Haines, who will serve, by his definition, as the designated pack mule – "You call and I haul" – said he felt as if he was leaving a game in the first quarter when he retired from the military in 2005. This climb is one way he can stay connected to his brothers and sisters who are still taking the fight to the enemy, he said.

But as honored as he is to be a part of the climb, he's also realistic about it.

"I happened to read a quote this last year while reaching Denali from past trip reports. It goes something like this: 'You don't climb a mountain like Denali; you sneak up on it while it has its head turned,'" he said. "Hopefully, we can be sneaky enough and get up and down before 'The High One' knows we're there."

As the team battles the steep elevation to the high camp at about 17,200 feet, with bone-chilling temperatures that can reach minus 75 degrees Fahrenheit and minus 118 degrees F with the wind factored in, another key player will be right there with them.

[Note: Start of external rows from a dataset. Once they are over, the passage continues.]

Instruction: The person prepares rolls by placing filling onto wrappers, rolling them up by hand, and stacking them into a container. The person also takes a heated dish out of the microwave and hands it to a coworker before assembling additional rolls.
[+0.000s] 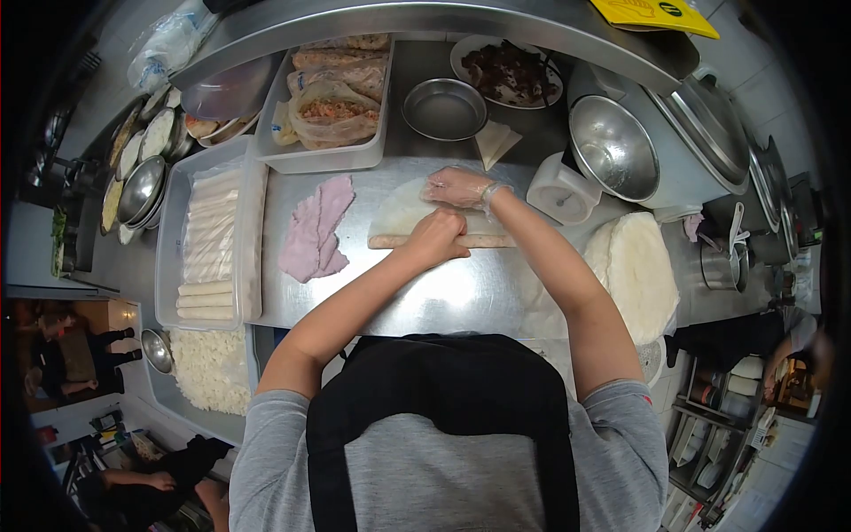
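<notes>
On the steel counter lies a thin pale wrapper sheet (396,209), its near edge rolled into a long, narrow spring roll (396,241). My left hand (438,238), bare, is closed over the middle of this roll. Just beyond it, my right hand (459,188) wears a clear plastic glove and rests on the far part of the sheet. Its fingers are curled; whatever they may pinch is hidden. To the left is a crumpled pink cloth (317,229). A stack of round white wrappers (634,275) sits beside my right arm.
At left, a plastic bin (251,239) holds finished rolls. Behind it stands a tub (319,160) with bagged filling. A shallow metal bowl (445,109), a plate of dark meat (505,71), a white scale (563,191) and a steel bowl (613,148) line the back. Other people work nearby.
</notes>
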Demonstrator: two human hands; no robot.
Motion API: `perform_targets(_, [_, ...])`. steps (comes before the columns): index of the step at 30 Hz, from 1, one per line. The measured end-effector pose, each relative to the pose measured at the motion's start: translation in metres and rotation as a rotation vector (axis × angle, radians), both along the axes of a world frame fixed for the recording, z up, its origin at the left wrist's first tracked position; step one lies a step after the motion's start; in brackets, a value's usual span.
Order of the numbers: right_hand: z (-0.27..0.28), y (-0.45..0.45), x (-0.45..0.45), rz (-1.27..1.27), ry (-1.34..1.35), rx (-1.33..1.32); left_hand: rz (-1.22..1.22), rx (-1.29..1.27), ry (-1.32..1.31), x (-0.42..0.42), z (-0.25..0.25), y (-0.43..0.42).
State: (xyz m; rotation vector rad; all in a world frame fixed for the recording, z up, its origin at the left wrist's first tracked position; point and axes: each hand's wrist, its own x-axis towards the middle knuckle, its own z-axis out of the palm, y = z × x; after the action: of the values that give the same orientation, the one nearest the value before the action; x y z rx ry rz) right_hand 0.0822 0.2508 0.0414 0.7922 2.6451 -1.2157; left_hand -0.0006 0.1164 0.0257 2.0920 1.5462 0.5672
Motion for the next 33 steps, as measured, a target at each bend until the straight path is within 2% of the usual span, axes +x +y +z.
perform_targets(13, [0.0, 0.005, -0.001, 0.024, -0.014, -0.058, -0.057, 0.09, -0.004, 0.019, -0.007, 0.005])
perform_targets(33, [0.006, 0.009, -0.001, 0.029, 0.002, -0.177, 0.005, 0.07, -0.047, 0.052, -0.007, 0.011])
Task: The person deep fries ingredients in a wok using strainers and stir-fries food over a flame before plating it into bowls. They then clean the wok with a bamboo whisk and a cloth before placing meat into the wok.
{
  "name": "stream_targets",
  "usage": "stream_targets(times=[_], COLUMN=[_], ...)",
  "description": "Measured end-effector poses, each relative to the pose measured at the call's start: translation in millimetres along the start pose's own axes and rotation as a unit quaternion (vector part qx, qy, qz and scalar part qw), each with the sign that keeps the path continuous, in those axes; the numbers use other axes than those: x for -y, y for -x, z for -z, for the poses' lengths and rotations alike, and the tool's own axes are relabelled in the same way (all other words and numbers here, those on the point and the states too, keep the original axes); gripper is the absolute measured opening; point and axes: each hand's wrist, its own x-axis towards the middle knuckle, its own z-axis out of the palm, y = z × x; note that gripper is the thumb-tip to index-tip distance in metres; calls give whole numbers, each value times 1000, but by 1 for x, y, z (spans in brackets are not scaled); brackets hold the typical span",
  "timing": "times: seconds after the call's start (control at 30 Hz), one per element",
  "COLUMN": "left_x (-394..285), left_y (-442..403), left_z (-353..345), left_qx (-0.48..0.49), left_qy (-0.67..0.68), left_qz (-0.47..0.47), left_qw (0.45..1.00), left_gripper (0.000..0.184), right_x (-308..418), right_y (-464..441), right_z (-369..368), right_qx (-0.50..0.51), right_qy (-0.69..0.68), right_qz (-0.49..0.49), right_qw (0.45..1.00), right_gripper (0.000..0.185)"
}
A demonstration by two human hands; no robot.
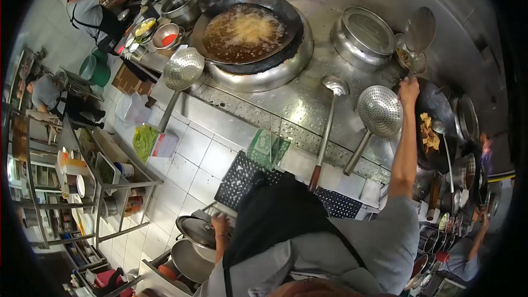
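My right hand (408,91) is wrapped round the handle of a large metal skimmer (421,28), its broad head raised over a small bowl (413,61). The skimmer's holes are hard to make out. Below and right of that hand, a dark wok (434,107) holds brown fried pieces (429,133). Down at my left side, my left hand (221,224) has its fingers curled beside a metal pot (204,252) with a lid (196,232); what it grips, if anything, is too small to tell. A perforated skimmer (380,111) lies on the counter near my right forearm.
Bubbling brown oil (245,33) fills a big wok (201,28) ahead. A ladle (335,84), another skimmer (184,69) and a covered pot (364,36) sit around it. Shelving (99,187) stands left. Co-workers (93,14) are at the far left and lower right.
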Motion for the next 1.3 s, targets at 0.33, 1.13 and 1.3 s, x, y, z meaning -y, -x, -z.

Gayle E. Hoffmeister, a mentor on the trip, is married to one of the climbers, Army Lt. Col. Marc Hoffmeister. The Social Security Administration employee said the climb holds personal importance for her.

"This last year was also a journey for Marc and myself as a couple," she said. "After he was wounded, we had to redefine who we were going to be as a couple, [and] a big part of who we are is about the physical activities we do together and the adventures we have participated in as a couple."

She decided she wasn't going to let her husband's injury slow them down. They'd just find ways around it. For instance, he can't work the shifters and brakes on the left side of his bike, so they switched all the controls to the right side.

"Climbing a mountain is just like navigating the challenges in life," she said. "From a distance, it can look overwhelming, scarring and sometimes dangerous.

"You can't see a clear route," she continued, "but as you take the steps and start to approach it, it starts to look different and negotiable, and you soon find yourself moving forward."

Denali's status as the tallest mountain in North America presents one of the biggest challenges this group will have to overcome, both mentally and physically, Hoffmeister said.

Tied to a rope and alone with their thoughts, climbers have a lot of time to come to terms with things, she said. It's a great time to reflect, cry, get angry and overcome.

As for the physical aspect, part of that is making sure everyone is taking care of themselves and carrying spare prosthetics in case they're needed. It also means they may have to move at a slower pace to mitigate individual risks.

While that role will be shared among the team members, it also will be part of Kirby Senden's responsibility.

Senden is the team's lead guide. He'll do the cooking, melt snow for drinking water, tell jokes and help to establish camps. Most importantly however, he'll look out for the team's overall health and safety.

The climb will demand patience and strong minds as it tests the climbers' character as much as their physical stamina.

"It is important for me to participate, because this climb will be a unique experience for all of us," Senden said. "Climbing Denali is always a unique experience; however, the people and their character makes or breaks a trip.

"This group has an unbelievable amount of pride, determination and motivation like I have never seen before," he added. "Knowing what these folks have been through already, they should not only rise to the occasion but, I feel like they will exceed beyond any limitations."

Regardless of whether the group reaches only the 14,000-foot mark or makes it to the summit, Senden said, it will be an awesome achievement.

"They are breaking ground with their physical challenges," he said. "They are a real inspiration, and I can't wait to melt some snow in their honor."

The team will begin climbing the west buttress of the mountain today as they fly to the base camp, an elevation of 6,850 feet. Once there, they'll spend the second day organizing, acclimating and reviewing glacier travel and crevasse rescue.